Só em Julho de 2008 o “Governo Sócrates” (PS) apresenta uma proposta de lei que introduz mudanças no regime de cálculo do complemento e – mais relevante – determina que os pagamentos passam a ser efectuados no quadro do Orçamento do Estado, e não pelo Ministério da Defesa. No meio da revoada de acusações que se gera, ficam ainda mais evidentes as dificuldades de tesouraria. Segundo cálculos da imprensa, no final de 2007, o Fundo já acumula uma dívida no valor de 57,4 milhões de euros; o ministro da Defesa (que já admitira, em finais de 2006, equacionar a revogação desta medida) afirma na AR, em 2008, que o Fundo “estava sem um cêntimo”; a venda de património (195 imóveis afectos à Defesa) é vista como solução para arrecadar algumas receitas, das quais parte reverteria, pretensamente, para o Fundo. Seja como for, exceptuando a introdução de um novo regime paralelo (o suplemento especial de pensão), destinado aos antigos combatentes ainda não abrangidos pelos outros regimes, durante cerca de uma década o assunto desaparece da agenda mediática.

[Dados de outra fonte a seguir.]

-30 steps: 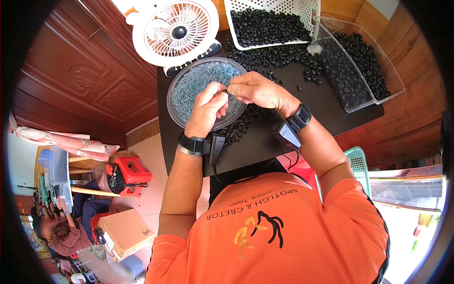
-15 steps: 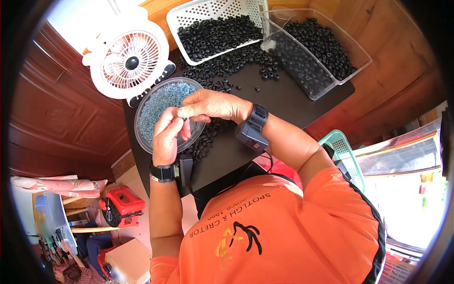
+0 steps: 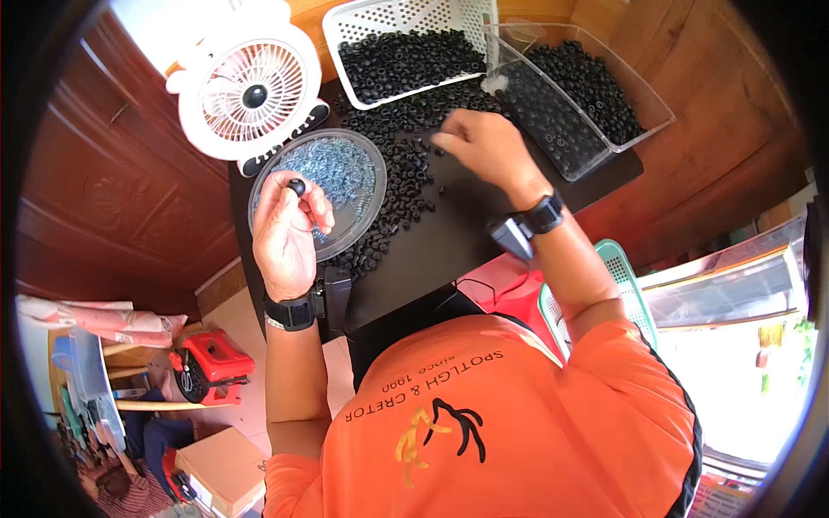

Abreviando, saltinho proléptico até finais de 2019: a 5 de Dezembro, o atual Governo em funções (que já renomeara, sintomaticamente, a secretaria de Estado dos Recursos Humanos e dos Antigos Combatentes) apresenta a proposta de lei que define o Estatuto do Antigo Combatente, agregando num só documento o conjunto de direitos e benefícios legalmente consagrados, que são, além disso, reforçados. Por acordo entre os vários partidos, os projectos baixam, sem votação, à Comissão da especialidade, a fim de promover o consenso; a 23 de Julho do ano seguinte, o Parlamento aprova, em votação final global, o diploma; a 12 de Agosto do mesmo ano, o Presidente da República promulga a Lei nº 46/2020, que vigora a partir de Setembro. Contudo, como atestam notícias recentes, um ano volvido, alguns dos beneficiários ainda não usufruem plenamente de alguns direitos nela previstos.

Num sketch antigo dos Gato Fedorento, situado numa reunião de condóminos, veem-se os potenciais sucessores da administração incumbente a protelarem continuamente as tarefas a desempenhar, empurrando as pastas uns para os outros durante tanto tempo que, um a um, os corpos se tornam esqueletos. E um observador desprevenido talvez fique com a impressão, justa ou injustamente, de que a morosidade da burocracia se deve a uma inércia propositada. Na verdade, certo é que, seja por ziguezagues decisórios ou incidentes fortuitos, os procedimentos administrativos são, muitas vezes, labirínticos; a actuação executiva debate-se com imprevistos, resistências, limitações, fracassos, mudanças de prioridades; e a discussão sobre as políticas públicas é feita, frequentemente, mais de forma proclamatória do que substantiva. Moral da história? Na prática, a teoria é outra.